Recreate the Concert in the Living Room
Hear music of concert hall quality at any place in the room from a stereo recording. The device created by EPFL spin-off Illusonic creates an “acoustic space.”
Music of the highest quality sound that envelops the listener: the device developed by the start-up Illusonic creates exactly this. “Illusion” and “sonic”? These words best describe the result. Listeners, wherever they are in the room, have the impression of being in a concert hall. Stereo sound is ideal when one is situated exactly between the two speakers, and surround sound creates a 3D effect. The device developed by Christof Faller and his company, a spin-off of the Audiovisual Communications Laboratory, offers an “enveloping” sound anywhere in the room. “Conventional systems can convert stereo surround signals, but with low quality. Plus, these systems do not offer much flexibility in the choice of speaker configurations and positions. The processor converts any content with unequaled quality to speakers, regardless of placement,” explains the creator of the start-up at the Science Park in Ecublens.

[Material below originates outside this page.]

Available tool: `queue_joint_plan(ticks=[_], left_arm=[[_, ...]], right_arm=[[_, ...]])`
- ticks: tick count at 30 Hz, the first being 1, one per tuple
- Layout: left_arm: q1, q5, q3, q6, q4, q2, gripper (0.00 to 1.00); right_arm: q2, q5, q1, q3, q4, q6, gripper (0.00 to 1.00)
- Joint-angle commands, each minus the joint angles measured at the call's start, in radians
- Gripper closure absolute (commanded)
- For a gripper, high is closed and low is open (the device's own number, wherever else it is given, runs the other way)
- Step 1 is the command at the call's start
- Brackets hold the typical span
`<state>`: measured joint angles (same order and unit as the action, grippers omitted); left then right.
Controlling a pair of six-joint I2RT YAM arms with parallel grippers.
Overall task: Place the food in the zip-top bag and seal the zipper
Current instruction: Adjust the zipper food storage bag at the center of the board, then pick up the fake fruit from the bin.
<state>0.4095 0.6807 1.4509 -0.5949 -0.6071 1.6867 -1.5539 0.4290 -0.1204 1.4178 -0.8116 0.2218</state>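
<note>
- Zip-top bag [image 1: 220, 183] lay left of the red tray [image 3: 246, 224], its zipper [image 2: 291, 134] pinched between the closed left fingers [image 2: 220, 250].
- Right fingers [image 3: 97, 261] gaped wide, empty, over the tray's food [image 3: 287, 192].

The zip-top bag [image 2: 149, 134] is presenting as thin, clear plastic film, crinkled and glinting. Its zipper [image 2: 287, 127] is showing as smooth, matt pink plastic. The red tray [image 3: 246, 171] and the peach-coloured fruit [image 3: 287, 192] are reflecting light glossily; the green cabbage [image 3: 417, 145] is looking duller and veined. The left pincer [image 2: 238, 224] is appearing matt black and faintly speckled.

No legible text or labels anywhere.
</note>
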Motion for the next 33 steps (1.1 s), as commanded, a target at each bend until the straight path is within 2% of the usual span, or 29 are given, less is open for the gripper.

The surround system reproduces the placement of unique sounds as they were planned in the recording. The goal of the “immersive audio” processor is to reproduce music and dialogue through a configuration of loudspeakers defined by the user, so that the spatial information contained in the recording is triggered not only in the central listening position, but anywhere in the room.
Breaking down the sound to better reconstruct it
The processor decomposes the recording according to the criteria of sound’s natural propagation. The audience in a concert or film hears the direct waves from the instrument or voice, but also those that are reflected off the walls of the room and the diffused sound. With this new device, the first waves are disseminated through the central speakers to give a precise location in space above the second and third waves coming through the other speakers, to create an enveloping surround sound. “The feeling is difficult to describe, since it’s about emotion,” notes the boss. A similar system developed by Illusonic already equips a dozen 3D cinemas in the USA and Asia.
Intended for the general public, the device connects a stereo and speakers. Two to sixteen of them can be connected and distributed in the room. With a few clicks the user specifies the number of speakers, and the machine does the rest. That is to say, it decomposes the sound to better distribute it.
With a new generation of algorithms fine-tuned especially during his doctorate at EPFL, and from which he pulled twenty patents, Christof Faller develops various technologies to improve the sound from a computer, a stereo hi-fi, a television, or a video camera. Other projects are underway, such as a microphone capable of recording audio as surround sound.